Tuesday, December 18, 2007

no news is good news!!...really??

well with the upcoming holidays i have been down recently, i guess when you plan for the future you don't really plan for what you didn't want to happen.

i operated on the grounds that the direction i was going would be beneficial to my wife her daughter our baby and myself.
it was not, i am not too depressed thou because i am still holding on to the smallest and slightest chance that in the future if she wants she can return to me and trust that i will still be ready to be a father and a husband.
The Lord has put me through a lot and in each trial i realize how much more dependent i am on Him.

God knows how i feel about my wife, how i still have her pictures on my wall, how i saved our vows, how i got her on my phone as the main wallpaper, how i started wearing my ring again to remind myself of the commitment i made to her.

some would say well, she hasn't upheld her end so why do you still uphold yours, i can but merely answer them with a smile, I LOVE MY Wife...
even if she pursues this divorce and i see her in court i will still feel the same way.
for me this bond is permanent not legally but spiritually, we share a child together and for that i will always be dad, even when she finds someone better and my child calls them dad( much like Gracie did with me) i will still be connected to her in some way or another, not to mention she is part of the body of Christ and so this too, is a connection that her and i both share.

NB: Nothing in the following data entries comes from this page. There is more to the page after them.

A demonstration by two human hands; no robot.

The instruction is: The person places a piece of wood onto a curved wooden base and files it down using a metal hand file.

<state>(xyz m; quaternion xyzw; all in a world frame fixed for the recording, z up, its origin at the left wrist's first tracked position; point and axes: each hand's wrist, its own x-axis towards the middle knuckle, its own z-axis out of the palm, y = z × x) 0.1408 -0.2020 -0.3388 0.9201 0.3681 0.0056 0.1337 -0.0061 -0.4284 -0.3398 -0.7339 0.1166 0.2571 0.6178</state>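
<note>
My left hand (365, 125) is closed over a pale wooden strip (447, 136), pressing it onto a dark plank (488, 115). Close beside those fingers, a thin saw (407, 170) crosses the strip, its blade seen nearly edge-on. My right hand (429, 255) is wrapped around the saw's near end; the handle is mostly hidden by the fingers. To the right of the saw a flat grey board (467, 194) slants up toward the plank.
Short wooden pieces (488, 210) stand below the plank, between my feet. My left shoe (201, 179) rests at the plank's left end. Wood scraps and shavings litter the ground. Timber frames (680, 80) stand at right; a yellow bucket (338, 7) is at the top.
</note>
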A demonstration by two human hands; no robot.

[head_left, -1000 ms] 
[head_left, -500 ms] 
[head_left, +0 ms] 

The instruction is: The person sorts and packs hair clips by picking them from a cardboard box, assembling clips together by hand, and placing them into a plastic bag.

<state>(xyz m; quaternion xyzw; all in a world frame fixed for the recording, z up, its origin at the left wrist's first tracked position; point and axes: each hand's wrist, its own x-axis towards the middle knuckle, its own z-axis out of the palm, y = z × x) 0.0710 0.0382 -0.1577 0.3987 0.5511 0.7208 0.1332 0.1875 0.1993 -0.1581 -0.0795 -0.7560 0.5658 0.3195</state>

so many people are enjoying the season of being married and relationships and as well am i, i have the Lord.

i removed the song on my myspace profile because i realized i am "not Over Her" nor will i ever be..

very unfortunate for any of the ladies that may be marriage material in the future because even though my wife has left no woman can take the place that was reserved in my heart for One wife, for One marriage for One life together.

well together we are no more, in a physical sense, maybe she thinks about me every once in a while maybe she doesn't maybe she and you who read this hate me, well so be it...

I love her and i don't care if people say that it is wrong for me to love the woman who i chose to spend the rest of my life with..
we share the same goals, to be married, to be happy to have a family, well then I'll see you soon!..

2 comments:

Peter said...

Hymns for the Little Flock, #169

Lord, we can see, by faith in Thee,
A prospect bright, unfailing;
Where God shall shine, in light divine,
In glory never fading.

A home above, of peace and love,
Close to Thy holy person;
Thy saints shall there see glory fair,
And shine as Thy reflection.

O how we thirst the chains to burst,
That weigh our spirits downward;
And there to flow in love's full glow,
With hearts like Thine surrounded.

No more as here, 'mid snares to fear
A thought or wish unholy;
No more to pain the Lamb once slain,
But live to love Thee wholly!

No more to view Thy chosen few
In selfish strife divided;
But drink in peace the living grace
That gave them hearts united!

Lord, haste that day of cloudless ray,
That prospect bright, unfailing;
Where God shall shine in light divine,
In glory never fading.

Susan said...

We have prayed for you, as the Lord said to Peter, "that thy faith fail not". We feel very much for you and suffer with you in this hard time. Don't know just what all you're going thru, but God knows and He cares. May you be encouraged in the Lord and stand strong in Christ!